Devaneios delirantes

 

Texto e fotos: Ahmad Jarrah

Era um dia de chuva como há tempos não se via. Não sei bem a hora em que a avistei chegar, com um caminhar arrastado, levando seu corpo enrijecido pelo frio que lhe furtava os movimentos. A água que escorria pelo seu cabelo e encharcava suas roupas dava conta do tempo na rua. Parava em frente às pessoas que passavam apressadas de um lado a outro como vultos. Nem o vento lhe era tão implacável.

Eu conversava com um andarilho de estrada que nada carregava além de algumas miçangas, quando ela parou na nossa frente. Talvez tenhamos sido os únicos que a enxergaram em seu iminente drama. Não conseguia falar, mas sua expressão exalava fome. Arranjei algo do que comeu como se não o fizesse há dias. O andarilho sacou uma roupa seca e lhe ofereceu. Aquele cara, que nada tinha, conseguia ajudá-la a se proteger do frio, mas também era impotente à frieza das pessoas.

Ela partiu e não mais a vi. Quatro meses se passaram até que a encontrei em outra praça, também ao acaso, com a mesma roupa. Em ambas as ocasiões ela pouco verbalizou oralmente, as suas expressões foram corporais. Mesmo com toda vulnerabilidade social que a situação de rua lhe impõe sobre sua carne, a invisibilidade degrada a tão fraturada alma. Houve uma diferença de contexto entre as duas praças em que a vi, e a isso se deve uma mudança de comportamento em relação ao primeiro encontro.

A Praça da Mandioca, tradicional região no centro histórico de Cuiabá, recebeu diversas apresentações artísticas em um evento do Cidadão Cultura. E lá estava ela, dançando radiante em frente ao palco.
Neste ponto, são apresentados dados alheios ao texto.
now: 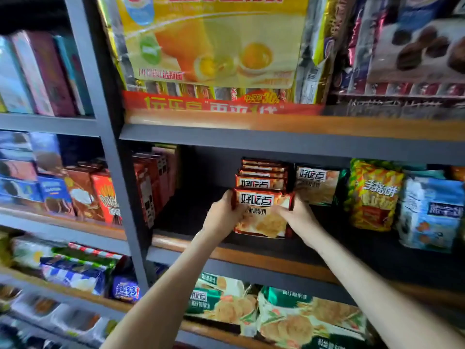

O contexto cultural a colocou como protagonista em uma zona autônoma temporária, que a permitia extravasar a pulsão de vida que emanava da alma e levou seu corpo a expressar as referenciais culturais que lhe corriam nas veias, apesar de estarem adormecidas.

Mais que antropológica ou sociológica, antes de se tornar ciência, a cultura é humana. Aquela conjuntura lhe tirou o véu da invisibilidade, a colocou em nível de equilíbrio e afinidade com todos os presentes, não provocou a repulsa a que já estava habituada. Pelo contrário, várias se puseram a dançar com ela, inclusive eu. Era mais uma entre tantas desfrutando a fruição artística, um lapso em que a democracia verdadeiramente funcionara e ela alcançava, mesmo que provisoriamente, o status de cidadã.

A cultura, que tantos malfadados muros já construiu e implodiu, dessa vez tornava em ruínas os que a separavam da sociedade e, naquele instante, o sentimento de partilha e cooperação não deixaria esvaziar seu copo, não lhe faltariam pares para a dança, ombros para lágrimas. O sonho de que o instante se estendesse, que a música jamais parasse de tocar para que ela pudesse continuar a girar e girar, sem nada mais à atormentar. Devaneios de uma mente delirante.